[[ RECORDED INFORMATION open ]]
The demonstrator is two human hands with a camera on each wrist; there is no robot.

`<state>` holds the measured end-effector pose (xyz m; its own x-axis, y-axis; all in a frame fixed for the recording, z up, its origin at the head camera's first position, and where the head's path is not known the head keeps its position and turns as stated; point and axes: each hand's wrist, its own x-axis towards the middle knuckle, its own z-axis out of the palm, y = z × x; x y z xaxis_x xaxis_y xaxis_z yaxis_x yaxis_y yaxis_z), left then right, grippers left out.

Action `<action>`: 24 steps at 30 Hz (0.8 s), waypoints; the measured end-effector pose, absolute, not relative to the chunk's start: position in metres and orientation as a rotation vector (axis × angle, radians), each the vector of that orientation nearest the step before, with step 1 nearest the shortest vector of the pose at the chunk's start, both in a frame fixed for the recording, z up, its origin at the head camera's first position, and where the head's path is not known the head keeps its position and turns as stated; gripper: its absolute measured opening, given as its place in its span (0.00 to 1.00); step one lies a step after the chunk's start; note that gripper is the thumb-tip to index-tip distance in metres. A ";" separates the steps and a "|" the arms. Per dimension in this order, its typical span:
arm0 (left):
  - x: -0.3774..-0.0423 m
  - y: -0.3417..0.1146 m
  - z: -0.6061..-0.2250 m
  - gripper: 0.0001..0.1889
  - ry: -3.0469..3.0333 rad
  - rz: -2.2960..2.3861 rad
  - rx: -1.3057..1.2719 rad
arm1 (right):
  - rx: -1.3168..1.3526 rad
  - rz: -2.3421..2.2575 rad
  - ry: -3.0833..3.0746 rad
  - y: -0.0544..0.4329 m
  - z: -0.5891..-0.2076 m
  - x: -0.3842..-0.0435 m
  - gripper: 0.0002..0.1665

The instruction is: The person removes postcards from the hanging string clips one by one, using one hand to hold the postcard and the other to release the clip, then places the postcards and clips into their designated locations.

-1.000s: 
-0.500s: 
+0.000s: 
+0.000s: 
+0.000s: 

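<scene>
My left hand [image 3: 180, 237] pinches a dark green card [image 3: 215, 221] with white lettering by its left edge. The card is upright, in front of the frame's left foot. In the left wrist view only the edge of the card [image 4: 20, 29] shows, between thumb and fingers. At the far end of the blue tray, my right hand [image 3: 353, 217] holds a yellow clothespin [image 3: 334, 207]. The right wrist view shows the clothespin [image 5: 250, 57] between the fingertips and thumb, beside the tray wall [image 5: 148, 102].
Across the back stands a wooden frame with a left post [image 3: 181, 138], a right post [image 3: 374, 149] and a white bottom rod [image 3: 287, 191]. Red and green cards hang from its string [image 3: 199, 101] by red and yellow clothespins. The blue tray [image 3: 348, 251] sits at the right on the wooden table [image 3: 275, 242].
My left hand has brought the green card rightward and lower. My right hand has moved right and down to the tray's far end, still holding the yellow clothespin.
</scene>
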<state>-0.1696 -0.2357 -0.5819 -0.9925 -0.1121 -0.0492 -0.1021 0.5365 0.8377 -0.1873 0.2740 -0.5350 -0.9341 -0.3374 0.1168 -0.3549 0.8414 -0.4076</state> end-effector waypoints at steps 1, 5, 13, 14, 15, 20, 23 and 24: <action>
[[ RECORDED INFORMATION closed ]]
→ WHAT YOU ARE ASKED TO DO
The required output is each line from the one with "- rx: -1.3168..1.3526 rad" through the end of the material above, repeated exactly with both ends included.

→ RESPONSE BELOW
  - rx: -1.3168..1.3526 rad
  - rz: -2.3421..2.2575 rad
  - ry: -3.0833..3.0746 rad
  - y: -0.0544..0.4329 m
  - z: -0.5891..-0.2076 m
  - x: -0.3842..-0.0435 m
  - gripper: 0.0002..0.1665

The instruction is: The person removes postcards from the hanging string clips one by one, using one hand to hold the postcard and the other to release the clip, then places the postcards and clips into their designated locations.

-1.000s: 
-0.500s: 
+0.000s: 
+0.000s: 
+0.000s: 

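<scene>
My left hand [image 3: 180, 237] pinches a dark green card [image 3: 215, 221] with white lettering by its left edge. The card is upright, in front of the frame's left foot. In the left wrist view only the edge of the card [image 4: 20, 29] shows, between thumb and fingers. At the far end of the blue tray, my right hand [image 3: 353, 217] holds a yellow clothespin [image 3: 334, 207]. The right wrist view shows the clothespin [image 5: 250, 57] between the fingertips and thumb, beside the tray wall [image 5: 148, 102].
Across the back stands a wooden frame with a left post [image 3: 181, 138], a right post [image 3: 374, 149] and a white bottom rod [image 3: 287, 191]. Red and green cards hang from its string [image 3: 199, 101] by red and yellow clothespins. The blue tray [image 3: 348, 251] sits at the right on the wooden table [image 3: 275, 242].
My left hand has brought the green card rightward and lower. My right hand has moved right and down to the tray's far end, still holding the yellow clothespin.
</scene>
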<state>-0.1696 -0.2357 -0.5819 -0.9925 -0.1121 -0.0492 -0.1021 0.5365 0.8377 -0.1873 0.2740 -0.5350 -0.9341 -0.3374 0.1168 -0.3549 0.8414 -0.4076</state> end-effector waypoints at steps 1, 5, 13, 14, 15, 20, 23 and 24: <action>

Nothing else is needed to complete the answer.